Depthwise convolution gives (seemingly) random results

I implemented a function that performs a traditional image filtering such as gaussian smoothing in PyTorch with depthwise convolutions and a two-dimensional kernel. To save some memory I used .expand() to get the kernel in the right shape instead of repeat(). In my understanding this should do the same thing, since the kernel is static and used for every channel.

Consider the following code:

import numpy as np
print("numpy version: " + np.__version__)
import torch
print("torch version: " + torch.__version__)
import torch.nn.functional as F

torch.backends.cudnn.deterministic = True
torch.backends.cudnn.benchmark = False

def tensor_stats(x):
    return ", ".join(["{}={:.3g}".format(stat, stat_fun(x).item())
                      for stat, stat_fun
                      in zip(("min", "max"), (torch.min, torch.max))])

def image_filter_repeat(image, kernel):
    num_channels = image.size()[1]
    weight = kernel.unsqueeze(0).unsqueeze(0).repeat(num_channels, 1, 1, 1)
    return F.conv2d(image, weight, groups=num_channels,
                    bias=None, stride=1, padding=0, dilation=1)

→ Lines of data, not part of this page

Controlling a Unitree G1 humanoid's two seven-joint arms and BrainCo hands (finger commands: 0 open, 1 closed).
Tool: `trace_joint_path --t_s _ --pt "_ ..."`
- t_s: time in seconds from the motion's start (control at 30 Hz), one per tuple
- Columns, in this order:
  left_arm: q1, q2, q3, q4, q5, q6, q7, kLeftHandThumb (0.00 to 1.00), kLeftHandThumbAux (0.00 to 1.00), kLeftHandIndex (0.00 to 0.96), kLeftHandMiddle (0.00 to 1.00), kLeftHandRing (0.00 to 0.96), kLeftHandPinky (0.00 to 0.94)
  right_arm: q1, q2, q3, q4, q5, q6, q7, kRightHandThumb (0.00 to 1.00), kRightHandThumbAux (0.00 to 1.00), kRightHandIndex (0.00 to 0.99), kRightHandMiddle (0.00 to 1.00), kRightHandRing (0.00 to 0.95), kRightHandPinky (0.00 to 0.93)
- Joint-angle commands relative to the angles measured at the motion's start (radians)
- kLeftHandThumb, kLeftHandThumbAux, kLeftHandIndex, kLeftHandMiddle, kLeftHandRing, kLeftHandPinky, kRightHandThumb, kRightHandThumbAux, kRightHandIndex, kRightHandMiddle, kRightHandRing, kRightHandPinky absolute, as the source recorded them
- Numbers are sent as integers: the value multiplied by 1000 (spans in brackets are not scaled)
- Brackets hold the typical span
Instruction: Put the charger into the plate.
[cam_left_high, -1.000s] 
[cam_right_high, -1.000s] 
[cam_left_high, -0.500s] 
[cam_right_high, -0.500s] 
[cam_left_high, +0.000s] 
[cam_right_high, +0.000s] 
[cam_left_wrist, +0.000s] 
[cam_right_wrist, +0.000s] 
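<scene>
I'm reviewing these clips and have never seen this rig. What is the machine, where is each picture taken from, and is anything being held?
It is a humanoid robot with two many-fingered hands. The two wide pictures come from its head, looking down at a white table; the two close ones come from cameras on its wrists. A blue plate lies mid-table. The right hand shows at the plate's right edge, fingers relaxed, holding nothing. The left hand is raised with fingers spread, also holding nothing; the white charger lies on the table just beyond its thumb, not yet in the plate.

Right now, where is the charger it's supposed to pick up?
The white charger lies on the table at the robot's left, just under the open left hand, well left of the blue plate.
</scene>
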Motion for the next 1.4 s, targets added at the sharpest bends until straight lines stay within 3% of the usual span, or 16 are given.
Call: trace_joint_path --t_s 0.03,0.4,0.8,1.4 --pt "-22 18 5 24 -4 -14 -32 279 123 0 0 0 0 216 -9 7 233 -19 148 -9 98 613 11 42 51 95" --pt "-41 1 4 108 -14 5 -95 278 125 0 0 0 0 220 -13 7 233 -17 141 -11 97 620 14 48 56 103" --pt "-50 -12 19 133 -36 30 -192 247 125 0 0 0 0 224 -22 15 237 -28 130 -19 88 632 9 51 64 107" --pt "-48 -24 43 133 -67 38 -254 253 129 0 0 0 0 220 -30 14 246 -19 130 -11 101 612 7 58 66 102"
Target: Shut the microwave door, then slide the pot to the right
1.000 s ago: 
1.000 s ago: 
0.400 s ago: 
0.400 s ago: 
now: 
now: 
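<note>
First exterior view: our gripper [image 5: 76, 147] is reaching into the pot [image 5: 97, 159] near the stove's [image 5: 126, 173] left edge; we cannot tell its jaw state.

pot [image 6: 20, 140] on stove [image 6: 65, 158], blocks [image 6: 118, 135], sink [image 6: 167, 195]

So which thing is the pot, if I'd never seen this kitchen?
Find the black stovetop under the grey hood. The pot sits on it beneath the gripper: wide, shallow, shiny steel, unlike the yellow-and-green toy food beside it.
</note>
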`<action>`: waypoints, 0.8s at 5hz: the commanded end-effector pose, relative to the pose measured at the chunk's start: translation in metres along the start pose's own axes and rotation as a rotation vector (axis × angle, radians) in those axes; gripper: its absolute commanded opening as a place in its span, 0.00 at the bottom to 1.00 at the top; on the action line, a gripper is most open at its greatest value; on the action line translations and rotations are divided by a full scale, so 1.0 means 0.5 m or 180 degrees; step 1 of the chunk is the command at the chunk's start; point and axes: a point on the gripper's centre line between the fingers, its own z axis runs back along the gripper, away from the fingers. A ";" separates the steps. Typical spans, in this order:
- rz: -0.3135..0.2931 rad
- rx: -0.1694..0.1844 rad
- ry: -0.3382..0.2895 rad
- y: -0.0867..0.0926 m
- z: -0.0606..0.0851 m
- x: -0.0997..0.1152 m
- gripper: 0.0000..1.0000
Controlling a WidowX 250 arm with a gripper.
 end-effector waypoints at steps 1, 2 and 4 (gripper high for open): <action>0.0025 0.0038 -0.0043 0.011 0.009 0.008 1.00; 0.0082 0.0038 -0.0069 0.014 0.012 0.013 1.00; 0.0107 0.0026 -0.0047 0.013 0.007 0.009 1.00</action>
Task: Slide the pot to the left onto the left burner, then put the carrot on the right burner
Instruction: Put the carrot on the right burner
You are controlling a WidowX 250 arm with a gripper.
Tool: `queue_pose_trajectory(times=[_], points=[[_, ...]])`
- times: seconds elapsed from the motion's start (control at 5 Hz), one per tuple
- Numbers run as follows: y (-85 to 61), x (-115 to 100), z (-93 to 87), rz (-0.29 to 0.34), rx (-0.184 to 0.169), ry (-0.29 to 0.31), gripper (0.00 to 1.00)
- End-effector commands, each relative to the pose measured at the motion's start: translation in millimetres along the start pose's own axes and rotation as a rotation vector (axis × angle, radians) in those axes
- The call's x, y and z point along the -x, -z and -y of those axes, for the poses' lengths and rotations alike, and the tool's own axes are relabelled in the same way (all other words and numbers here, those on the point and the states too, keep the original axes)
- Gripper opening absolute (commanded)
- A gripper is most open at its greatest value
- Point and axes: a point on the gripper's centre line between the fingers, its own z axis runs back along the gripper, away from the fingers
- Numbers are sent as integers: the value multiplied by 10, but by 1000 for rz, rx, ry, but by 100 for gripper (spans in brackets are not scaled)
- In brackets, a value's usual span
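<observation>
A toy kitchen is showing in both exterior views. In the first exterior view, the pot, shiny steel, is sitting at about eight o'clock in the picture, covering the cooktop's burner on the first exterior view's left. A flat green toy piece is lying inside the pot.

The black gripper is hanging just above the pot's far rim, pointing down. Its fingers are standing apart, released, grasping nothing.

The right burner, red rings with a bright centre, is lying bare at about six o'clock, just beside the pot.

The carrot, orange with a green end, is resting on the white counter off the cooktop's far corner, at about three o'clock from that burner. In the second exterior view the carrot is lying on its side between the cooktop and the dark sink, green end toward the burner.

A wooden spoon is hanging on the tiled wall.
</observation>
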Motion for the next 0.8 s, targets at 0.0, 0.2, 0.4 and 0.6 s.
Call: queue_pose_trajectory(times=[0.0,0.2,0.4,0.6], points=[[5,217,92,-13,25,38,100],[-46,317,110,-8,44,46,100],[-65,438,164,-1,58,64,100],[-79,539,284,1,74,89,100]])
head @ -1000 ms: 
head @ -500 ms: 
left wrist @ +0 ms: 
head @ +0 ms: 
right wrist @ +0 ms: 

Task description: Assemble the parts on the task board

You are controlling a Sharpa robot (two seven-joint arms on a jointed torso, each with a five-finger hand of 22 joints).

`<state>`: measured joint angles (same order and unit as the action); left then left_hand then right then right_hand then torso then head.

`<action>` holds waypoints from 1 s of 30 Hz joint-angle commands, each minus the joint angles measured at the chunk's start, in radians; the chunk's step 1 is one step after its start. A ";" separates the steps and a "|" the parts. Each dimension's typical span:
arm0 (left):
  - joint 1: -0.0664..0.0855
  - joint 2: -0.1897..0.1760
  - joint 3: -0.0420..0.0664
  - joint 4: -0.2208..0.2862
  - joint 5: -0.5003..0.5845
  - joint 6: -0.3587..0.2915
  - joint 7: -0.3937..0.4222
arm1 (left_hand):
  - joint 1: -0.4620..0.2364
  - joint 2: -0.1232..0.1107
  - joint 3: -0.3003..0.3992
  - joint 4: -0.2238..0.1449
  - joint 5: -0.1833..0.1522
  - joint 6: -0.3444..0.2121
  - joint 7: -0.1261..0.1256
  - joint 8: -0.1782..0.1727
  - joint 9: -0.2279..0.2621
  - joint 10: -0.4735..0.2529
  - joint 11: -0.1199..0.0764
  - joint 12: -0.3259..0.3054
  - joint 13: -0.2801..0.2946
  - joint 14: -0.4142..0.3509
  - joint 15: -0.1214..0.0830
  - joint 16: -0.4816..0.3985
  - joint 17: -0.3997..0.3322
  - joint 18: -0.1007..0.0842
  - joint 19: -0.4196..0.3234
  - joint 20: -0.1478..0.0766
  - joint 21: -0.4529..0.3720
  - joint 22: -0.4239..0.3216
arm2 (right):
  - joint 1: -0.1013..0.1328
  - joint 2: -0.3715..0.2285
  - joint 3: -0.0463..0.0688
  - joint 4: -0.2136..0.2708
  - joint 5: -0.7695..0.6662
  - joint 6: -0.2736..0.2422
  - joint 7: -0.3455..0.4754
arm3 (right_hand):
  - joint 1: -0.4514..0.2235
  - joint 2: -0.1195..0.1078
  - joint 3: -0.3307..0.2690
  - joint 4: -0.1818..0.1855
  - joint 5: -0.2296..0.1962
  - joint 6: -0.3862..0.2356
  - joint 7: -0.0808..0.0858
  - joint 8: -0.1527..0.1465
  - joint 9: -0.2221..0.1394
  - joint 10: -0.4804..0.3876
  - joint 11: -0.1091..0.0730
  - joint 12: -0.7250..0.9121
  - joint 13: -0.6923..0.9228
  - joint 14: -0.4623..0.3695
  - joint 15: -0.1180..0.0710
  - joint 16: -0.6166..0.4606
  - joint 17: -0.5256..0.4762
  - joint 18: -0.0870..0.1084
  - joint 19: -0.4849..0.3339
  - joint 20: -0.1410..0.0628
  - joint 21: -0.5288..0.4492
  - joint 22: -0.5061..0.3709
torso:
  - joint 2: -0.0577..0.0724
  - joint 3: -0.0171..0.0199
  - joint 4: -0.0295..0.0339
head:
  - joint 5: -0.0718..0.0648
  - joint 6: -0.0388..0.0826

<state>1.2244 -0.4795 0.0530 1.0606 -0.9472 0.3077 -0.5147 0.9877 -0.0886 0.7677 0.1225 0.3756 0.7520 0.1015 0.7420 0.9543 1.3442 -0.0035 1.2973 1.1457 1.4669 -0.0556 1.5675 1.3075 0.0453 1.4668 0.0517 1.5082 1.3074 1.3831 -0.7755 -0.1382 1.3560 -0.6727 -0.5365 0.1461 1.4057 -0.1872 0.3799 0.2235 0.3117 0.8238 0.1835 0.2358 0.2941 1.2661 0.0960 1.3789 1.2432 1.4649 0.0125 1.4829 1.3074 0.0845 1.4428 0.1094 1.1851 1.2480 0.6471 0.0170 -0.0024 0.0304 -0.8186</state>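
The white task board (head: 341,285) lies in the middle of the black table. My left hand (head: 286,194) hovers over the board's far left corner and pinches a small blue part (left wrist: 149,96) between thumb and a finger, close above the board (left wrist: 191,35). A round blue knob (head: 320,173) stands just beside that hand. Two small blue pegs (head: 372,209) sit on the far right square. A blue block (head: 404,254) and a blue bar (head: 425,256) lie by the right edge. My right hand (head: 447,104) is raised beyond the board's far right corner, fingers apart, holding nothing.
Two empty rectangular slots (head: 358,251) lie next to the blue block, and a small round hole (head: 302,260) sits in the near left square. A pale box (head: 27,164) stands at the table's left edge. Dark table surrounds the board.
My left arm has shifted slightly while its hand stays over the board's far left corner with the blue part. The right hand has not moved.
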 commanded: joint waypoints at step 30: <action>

def image_filter_expand(image, kernel):
    num_channels = image.size()[1]
    weight = kernel.unsqueeze(0).unsqueeze(0).expand(num_channels, -1, -1, -1)
    return F.conv2d(image, weight, groups=num_channels,
                    bias=None, stride=1, padding=0, dilation=1)


np.random.seed(0)
torch.manual_seed(0)
kernel = torch.randn((5, 5))
print("kernel: " + tensor_stats(kernel))
input_image = torch.rand((1, 3, 512, 512))
print("input_image: " + tensor_stats(input_image))

np.random.seed(0)
torch.manual_seed(0)
for _ in range(10):
    output_image = image_filter_expand(input_image.clone(),
                                       kernel.clone())
    print("output_image (expand): " + tensor_stats(output_image))

    output_image = image_filter_repeat(input_image.clone(),
                                       kernel.clone())
    print("output_image (repeat): " + tensor_stats(output_image))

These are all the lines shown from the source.